━━ Source data ━━

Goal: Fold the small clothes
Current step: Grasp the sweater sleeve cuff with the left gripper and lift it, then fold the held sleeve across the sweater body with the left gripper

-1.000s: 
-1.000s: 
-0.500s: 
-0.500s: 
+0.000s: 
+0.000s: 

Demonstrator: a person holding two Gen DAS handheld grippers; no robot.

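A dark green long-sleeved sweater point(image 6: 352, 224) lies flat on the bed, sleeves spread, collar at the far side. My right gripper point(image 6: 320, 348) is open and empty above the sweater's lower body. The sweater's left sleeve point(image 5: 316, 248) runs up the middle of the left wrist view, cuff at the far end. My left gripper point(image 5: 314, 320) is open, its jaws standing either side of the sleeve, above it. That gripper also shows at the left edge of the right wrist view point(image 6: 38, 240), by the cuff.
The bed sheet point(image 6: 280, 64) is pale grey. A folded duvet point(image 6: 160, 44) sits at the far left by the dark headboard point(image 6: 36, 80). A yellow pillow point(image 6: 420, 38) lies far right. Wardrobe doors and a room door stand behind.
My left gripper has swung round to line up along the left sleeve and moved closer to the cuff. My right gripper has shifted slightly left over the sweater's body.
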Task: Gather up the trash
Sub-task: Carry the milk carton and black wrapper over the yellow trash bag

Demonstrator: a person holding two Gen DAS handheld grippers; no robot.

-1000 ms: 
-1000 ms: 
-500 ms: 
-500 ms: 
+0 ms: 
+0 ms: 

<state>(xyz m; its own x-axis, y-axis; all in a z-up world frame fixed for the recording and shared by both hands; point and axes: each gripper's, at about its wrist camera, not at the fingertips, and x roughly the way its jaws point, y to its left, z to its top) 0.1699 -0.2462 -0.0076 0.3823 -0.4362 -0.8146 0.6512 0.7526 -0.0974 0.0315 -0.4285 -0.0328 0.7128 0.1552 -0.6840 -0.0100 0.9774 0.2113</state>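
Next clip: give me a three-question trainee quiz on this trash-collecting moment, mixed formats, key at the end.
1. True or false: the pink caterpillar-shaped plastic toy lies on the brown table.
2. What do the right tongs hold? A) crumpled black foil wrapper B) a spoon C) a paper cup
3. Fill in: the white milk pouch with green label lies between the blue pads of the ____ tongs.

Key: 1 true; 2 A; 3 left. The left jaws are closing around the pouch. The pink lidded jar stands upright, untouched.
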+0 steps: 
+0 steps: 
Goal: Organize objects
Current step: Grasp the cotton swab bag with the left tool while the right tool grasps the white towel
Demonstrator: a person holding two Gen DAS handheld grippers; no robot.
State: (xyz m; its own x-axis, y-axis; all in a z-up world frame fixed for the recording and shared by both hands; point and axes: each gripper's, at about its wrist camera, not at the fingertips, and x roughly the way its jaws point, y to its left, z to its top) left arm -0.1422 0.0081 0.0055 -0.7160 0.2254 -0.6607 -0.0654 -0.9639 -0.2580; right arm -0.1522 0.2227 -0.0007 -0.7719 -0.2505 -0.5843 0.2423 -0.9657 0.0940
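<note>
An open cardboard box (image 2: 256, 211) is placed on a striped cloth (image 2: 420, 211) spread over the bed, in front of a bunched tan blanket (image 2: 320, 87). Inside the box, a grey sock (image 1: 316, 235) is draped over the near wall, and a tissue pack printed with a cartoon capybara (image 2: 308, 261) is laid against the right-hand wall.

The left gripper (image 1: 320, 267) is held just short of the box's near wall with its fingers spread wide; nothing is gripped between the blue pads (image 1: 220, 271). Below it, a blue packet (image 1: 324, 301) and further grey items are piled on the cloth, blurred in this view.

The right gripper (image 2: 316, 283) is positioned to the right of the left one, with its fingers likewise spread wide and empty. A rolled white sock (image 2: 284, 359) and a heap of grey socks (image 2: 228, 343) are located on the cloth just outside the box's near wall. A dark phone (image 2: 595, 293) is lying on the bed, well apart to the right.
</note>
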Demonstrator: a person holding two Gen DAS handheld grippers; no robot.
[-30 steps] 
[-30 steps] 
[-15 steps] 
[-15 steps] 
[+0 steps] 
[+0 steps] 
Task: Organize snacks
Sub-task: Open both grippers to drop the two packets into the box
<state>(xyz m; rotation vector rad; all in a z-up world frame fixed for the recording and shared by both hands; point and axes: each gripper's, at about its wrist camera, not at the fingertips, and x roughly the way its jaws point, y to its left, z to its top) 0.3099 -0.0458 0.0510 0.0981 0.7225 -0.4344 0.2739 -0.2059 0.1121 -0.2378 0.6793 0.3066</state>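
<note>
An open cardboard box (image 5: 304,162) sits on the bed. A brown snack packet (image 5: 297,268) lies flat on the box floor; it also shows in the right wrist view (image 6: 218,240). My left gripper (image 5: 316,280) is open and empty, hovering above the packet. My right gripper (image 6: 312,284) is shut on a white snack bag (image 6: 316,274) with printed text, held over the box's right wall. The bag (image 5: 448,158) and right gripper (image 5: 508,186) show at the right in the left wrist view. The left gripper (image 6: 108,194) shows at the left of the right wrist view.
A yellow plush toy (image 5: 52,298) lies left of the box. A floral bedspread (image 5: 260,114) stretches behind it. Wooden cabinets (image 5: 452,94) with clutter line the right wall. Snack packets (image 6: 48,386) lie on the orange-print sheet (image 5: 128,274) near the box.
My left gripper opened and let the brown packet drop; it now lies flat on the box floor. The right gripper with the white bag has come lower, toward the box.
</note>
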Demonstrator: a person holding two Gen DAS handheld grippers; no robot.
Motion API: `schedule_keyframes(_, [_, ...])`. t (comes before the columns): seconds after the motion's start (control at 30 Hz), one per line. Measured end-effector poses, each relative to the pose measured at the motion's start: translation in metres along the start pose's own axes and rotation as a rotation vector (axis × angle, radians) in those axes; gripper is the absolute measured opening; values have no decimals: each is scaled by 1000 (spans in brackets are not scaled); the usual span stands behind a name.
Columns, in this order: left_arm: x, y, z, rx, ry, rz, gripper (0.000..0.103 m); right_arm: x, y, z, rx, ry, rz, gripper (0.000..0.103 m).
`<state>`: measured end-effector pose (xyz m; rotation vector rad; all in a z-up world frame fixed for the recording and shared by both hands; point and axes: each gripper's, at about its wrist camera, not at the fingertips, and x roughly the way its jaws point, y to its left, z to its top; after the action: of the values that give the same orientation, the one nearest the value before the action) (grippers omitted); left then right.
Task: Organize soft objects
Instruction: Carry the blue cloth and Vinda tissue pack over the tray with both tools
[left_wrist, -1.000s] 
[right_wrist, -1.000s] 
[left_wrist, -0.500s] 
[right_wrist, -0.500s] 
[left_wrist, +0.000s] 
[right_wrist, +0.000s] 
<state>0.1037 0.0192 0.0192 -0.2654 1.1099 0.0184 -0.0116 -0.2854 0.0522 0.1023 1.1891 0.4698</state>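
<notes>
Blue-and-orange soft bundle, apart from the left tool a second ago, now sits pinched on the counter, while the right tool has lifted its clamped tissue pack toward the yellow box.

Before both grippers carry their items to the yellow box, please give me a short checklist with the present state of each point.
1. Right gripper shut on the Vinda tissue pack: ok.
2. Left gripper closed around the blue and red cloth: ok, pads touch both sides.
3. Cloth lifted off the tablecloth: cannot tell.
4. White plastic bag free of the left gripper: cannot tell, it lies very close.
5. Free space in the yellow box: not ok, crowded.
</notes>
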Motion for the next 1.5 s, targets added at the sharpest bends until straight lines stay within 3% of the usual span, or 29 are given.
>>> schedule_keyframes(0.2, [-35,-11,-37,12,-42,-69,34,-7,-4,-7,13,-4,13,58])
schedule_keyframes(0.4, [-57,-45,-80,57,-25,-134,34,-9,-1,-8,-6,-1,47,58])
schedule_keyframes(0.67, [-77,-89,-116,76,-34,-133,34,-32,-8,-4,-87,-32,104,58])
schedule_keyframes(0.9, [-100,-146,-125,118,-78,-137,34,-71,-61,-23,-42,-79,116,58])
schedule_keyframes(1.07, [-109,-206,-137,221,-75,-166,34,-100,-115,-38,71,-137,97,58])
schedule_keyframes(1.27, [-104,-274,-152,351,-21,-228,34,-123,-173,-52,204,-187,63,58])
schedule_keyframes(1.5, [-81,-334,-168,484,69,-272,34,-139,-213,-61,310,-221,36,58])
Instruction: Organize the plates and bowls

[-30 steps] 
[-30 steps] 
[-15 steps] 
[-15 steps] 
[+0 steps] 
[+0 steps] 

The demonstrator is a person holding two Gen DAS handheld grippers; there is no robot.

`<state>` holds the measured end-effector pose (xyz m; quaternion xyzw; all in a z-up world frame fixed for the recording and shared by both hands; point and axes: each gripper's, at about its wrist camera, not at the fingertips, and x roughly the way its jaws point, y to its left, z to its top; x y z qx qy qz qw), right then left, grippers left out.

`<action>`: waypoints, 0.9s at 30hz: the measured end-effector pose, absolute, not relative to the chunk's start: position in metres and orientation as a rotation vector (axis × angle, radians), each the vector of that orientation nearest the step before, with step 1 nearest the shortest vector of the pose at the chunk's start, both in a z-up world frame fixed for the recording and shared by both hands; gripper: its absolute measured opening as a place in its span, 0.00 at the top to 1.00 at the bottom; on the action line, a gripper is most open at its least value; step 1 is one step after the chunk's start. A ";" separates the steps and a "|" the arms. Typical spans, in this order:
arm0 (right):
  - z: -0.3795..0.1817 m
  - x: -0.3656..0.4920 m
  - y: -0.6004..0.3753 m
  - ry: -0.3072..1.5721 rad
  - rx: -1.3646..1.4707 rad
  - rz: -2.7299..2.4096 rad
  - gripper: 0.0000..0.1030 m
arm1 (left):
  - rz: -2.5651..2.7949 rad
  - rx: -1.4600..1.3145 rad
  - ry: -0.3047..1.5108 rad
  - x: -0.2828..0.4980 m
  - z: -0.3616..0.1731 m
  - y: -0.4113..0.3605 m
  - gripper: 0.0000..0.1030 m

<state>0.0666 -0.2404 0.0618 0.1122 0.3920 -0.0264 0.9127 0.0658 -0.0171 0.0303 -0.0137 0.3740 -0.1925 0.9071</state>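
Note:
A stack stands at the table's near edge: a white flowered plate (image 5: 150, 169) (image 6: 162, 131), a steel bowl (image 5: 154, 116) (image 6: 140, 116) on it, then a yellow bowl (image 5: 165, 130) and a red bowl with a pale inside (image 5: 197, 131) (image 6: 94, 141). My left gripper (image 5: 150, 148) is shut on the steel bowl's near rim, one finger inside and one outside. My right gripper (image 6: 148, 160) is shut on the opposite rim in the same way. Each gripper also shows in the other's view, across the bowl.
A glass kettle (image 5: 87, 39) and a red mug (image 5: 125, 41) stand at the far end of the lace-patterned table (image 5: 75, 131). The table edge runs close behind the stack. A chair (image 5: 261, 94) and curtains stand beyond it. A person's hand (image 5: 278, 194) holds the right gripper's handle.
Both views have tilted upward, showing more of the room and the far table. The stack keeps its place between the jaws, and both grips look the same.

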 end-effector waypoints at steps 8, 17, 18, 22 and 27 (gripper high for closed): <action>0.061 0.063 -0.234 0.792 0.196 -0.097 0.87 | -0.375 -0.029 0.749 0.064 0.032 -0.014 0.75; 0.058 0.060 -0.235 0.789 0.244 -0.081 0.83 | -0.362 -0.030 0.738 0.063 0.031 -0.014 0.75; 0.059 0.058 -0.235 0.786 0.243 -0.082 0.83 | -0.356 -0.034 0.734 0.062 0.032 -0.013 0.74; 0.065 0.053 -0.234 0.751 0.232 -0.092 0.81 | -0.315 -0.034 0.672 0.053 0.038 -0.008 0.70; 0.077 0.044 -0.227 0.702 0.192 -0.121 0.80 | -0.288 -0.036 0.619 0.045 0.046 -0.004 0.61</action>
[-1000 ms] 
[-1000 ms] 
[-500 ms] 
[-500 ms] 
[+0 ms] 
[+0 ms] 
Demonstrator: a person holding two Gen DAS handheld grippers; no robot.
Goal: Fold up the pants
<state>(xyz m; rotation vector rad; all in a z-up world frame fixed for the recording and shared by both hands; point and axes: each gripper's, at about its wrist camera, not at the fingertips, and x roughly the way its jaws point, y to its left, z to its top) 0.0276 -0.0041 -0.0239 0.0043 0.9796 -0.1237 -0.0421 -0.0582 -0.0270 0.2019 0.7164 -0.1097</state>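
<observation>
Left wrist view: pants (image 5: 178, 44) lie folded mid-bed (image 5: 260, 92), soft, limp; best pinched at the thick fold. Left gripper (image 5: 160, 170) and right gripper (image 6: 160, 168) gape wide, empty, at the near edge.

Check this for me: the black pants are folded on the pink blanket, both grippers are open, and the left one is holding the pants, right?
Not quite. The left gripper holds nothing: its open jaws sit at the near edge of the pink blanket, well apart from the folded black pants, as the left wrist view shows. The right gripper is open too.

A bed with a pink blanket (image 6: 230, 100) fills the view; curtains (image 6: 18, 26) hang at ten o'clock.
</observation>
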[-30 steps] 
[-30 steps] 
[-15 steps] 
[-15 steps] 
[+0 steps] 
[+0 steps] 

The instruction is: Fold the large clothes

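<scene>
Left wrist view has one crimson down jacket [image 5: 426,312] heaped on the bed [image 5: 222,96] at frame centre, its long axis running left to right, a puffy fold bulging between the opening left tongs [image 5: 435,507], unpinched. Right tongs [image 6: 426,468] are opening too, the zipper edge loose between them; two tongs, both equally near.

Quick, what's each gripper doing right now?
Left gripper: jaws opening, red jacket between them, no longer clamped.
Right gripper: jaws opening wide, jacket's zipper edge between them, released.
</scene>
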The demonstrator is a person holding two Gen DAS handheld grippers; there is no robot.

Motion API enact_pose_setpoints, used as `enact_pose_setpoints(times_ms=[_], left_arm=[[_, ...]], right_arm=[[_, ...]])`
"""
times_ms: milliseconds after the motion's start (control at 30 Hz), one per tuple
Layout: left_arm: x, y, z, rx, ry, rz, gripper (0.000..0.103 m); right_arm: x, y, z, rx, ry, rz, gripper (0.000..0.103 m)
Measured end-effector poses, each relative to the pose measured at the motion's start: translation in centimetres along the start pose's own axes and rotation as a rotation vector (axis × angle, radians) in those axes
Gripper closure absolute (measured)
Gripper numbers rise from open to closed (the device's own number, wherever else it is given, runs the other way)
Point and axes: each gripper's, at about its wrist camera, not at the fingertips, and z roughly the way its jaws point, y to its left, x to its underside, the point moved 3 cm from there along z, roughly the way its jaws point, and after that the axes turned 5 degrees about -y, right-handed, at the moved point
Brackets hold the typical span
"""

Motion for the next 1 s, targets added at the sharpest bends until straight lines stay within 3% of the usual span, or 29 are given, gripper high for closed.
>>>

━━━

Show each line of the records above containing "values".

Result:
Motion API: `schedule_keyframes(_, [_, ...])`. t (comes before the columns): seconds after the motion's start (control at 30 Hz), one per line. Measured end-effector poses, each relative to the pose measured at the motion's start: translation in metres along the start pose's own axes and rotation as a rotation vector (axis × angle, radians) in those axes; gripper is the absolute measured opening; values have no decimals: each is scaled by 1000 (spans in brackets are not scaled); the usual span stands behind a name.
`<state>`: measured end-effector pose (xyz m; rotation vector rad; all in a z-up world frame fixed for the recording and shared by both hands; point and axes: each gripper's, at about its wrist camera, not at the fingertips, and x roughly the way its jaws point, y to its left, z to its top; after the action: of the values that give the same orientation, the one nearest the value before the action) (grippers omitted); left then right.

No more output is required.